[Work instructions]:
Only the pictures are to be dropped, and the rest of the data should be copied exactly.

[Records to use]:
+ + + + + + +
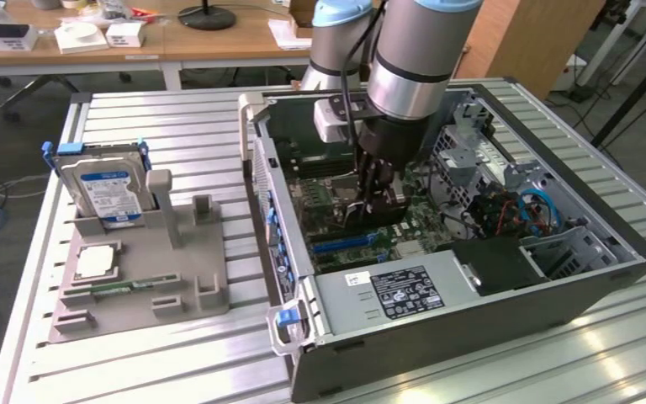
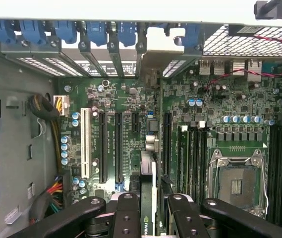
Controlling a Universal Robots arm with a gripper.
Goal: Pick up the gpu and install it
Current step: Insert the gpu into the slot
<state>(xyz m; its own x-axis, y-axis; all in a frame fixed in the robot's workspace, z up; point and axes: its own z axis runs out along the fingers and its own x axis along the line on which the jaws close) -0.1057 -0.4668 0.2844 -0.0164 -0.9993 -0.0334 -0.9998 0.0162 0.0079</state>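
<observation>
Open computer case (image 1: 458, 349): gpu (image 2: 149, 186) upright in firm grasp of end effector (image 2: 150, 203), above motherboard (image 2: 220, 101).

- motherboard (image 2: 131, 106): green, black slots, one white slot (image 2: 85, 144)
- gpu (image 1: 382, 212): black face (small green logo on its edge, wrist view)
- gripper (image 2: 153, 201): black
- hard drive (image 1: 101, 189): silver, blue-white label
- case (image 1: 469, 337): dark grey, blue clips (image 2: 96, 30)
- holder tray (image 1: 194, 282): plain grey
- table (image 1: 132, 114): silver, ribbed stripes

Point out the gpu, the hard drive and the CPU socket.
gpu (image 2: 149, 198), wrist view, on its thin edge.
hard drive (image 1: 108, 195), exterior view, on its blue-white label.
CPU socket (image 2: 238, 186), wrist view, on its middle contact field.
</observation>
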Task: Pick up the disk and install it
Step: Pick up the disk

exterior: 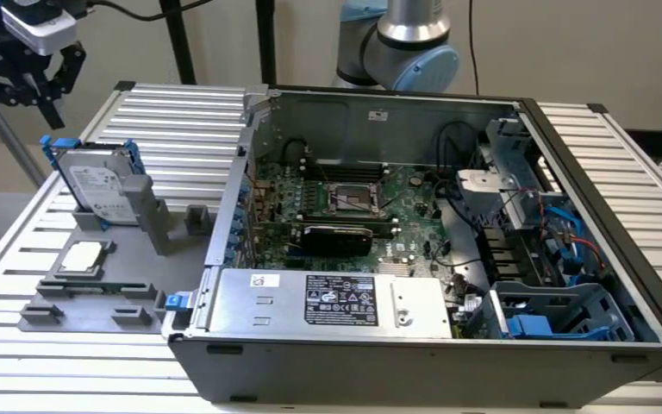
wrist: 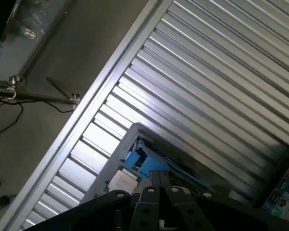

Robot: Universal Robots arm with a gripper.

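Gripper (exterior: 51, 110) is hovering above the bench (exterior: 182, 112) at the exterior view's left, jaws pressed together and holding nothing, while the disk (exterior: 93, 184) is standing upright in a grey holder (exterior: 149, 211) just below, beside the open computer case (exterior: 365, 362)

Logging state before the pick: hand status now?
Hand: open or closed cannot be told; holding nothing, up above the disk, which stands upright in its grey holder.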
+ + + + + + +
[Exercise response]:
Controlling a Universal Robots arm with a gripper.
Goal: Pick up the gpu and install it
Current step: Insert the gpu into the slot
<state>(xyz m; its own x-axis, y-axis; all in a frame fixed in the robot's workspace, z up; point and axes: its own z axis runs out along the fingers and its own x axis along the line on which the jaws close) -0.1057 -0.4668 0.2844 -0.0164 -0.9993 -0.0334 -0.9998 0.0162 0.0079</state>
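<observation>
Open computer case (image 1: 458, 349): gpu (image 2: 149, 186) upright in firm grasp of end effector (image 2: 150, 203), above motherboard (image 2: 220, 101).

- motherboard (image 2: 131, 106): green, black slots, one white slot (image 2: 85, 144)
- gpu (image 1: 382, 212): black face (small green logo on its edge, wrist view)
- gripper (image 2: 153, 201): black
- hard drive (image 1: 101, 189): silver, blue-white label
- case (image 1: 469, 337): dark grey, blue clips (image 2: 96, 30)
- holder tray (image 1: 194, 282): plain grey
- table (image 1: 132, 114): silver, ribbed stripes

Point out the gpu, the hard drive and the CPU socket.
gpu (image 2: 149, 198), wrist view, on its thin edge.
hard drive (image 1: 108, 195), exterior view, on its blue-white label.
CPU socket (image 2: 238, 186), wrist view, on its middle contact field.
</observation>
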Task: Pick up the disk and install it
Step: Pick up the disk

exterior: 
wrist: 

Robot: Universal Robots arm with a gripper.

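Gripper (exterior: 51, 110) is hovering above the bench (exterior: 182, 112) at the exterior view's left, jaws pressed together and holding nothing, while the disk (exterior: 93, 184) is standing upright in a grey holder (exterior: 149, 211) just below, beside the open computer case (exterior: 365, 362)

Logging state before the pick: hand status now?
Hand: open or closed cannot be told; holding nothing, up above the disk, which stands upright in its grey holder.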

That completes the answer, and no more is expected.